§ What you are asked to do:
Locate each line of the material that contains "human", then return it.

##############################

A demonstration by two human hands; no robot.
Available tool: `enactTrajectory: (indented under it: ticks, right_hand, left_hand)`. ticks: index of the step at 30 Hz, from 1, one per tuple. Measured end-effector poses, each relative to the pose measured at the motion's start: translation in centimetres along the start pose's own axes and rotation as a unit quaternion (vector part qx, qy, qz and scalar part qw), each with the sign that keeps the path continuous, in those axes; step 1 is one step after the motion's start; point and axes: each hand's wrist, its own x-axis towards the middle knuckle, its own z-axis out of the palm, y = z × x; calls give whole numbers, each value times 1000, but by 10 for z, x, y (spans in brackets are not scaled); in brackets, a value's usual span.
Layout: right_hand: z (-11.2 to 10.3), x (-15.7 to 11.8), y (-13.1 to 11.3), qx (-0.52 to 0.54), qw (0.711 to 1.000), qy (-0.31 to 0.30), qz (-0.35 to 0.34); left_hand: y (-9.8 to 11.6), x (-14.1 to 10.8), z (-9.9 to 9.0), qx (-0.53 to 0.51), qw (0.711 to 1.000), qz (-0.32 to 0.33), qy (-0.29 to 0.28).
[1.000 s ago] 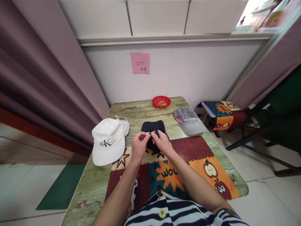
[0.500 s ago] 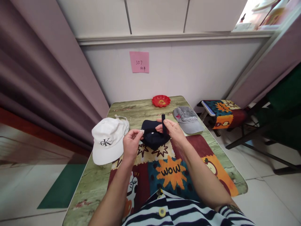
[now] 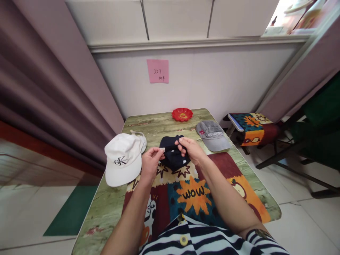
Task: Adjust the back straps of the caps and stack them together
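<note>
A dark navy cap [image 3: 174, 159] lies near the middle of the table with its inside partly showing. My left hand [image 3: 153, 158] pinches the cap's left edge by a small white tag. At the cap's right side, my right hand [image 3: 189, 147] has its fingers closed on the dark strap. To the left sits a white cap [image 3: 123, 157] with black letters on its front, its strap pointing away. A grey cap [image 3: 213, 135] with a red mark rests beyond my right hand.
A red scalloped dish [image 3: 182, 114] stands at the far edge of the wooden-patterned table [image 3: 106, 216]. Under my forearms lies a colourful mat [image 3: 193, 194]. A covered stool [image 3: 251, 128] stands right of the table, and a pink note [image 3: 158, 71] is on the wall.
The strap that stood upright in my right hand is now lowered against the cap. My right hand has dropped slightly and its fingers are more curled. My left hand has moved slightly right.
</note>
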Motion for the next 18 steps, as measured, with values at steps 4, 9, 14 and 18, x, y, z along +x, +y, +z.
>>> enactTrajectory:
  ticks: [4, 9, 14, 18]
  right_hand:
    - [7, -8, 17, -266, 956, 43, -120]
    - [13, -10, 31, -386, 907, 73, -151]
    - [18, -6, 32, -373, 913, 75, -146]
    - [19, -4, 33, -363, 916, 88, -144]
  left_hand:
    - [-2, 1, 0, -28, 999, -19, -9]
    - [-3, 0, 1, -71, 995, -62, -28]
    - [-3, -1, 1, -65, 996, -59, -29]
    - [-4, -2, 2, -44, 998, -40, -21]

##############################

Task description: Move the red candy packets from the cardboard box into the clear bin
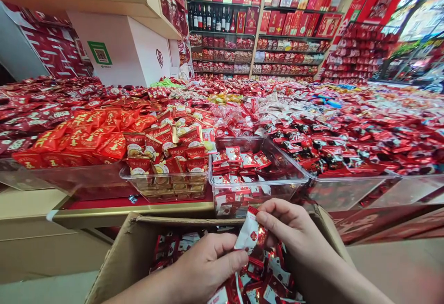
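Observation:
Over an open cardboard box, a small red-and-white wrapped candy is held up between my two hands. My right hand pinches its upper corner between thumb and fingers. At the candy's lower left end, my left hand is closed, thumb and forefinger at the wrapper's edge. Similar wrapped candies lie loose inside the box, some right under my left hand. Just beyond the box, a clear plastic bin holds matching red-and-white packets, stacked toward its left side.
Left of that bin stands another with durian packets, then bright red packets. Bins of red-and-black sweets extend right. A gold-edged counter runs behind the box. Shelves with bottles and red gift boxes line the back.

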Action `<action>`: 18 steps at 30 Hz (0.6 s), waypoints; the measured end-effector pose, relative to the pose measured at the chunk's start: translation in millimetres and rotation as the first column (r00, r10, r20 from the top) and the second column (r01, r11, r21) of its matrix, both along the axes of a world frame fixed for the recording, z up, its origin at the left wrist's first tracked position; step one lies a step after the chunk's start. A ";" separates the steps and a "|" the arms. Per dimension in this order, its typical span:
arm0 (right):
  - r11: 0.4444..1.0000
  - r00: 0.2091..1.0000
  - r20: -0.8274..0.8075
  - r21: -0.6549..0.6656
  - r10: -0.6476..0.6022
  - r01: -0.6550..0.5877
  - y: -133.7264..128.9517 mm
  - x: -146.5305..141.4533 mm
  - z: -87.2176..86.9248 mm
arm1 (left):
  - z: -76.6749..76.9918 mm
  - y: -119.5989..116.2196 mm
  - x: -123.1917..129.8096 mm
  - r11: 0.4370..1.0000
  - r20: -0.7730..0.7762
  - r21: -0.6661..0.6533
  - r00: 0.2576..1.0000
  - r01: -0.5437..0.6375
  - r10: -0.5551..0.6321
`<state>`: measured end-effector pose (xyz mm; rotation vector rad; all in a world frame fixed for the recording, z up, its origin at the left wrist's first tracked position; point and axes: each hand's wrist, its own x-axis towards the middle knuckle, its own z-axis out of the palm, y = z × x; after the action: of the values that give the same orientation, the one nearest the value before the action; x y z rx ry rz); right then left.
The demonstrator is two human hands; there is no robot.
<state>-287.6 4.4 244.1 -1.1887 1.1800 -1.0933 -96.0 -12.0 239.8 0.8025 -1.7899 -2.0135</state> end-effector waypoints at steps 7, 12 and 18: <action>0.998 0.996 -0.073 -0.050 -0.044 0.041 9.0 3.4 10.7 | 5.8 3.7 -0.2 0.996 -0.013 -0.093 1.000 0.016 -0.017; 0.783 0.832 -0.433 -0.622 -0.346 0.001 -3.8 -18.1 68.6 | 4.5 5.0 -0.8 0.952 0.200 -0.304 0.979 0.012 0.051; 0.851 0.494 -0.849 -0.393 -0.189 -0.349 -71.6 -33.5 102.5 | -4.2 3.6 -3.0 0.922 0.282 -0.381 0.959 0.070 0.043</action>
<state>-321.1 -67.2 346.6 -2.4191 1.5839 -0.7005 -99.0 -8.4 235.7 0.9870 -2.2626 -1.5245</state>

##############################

§ Task result:
A demonstration by two human hands; no robot.
The demonstrator is two human hands; there is no robot.

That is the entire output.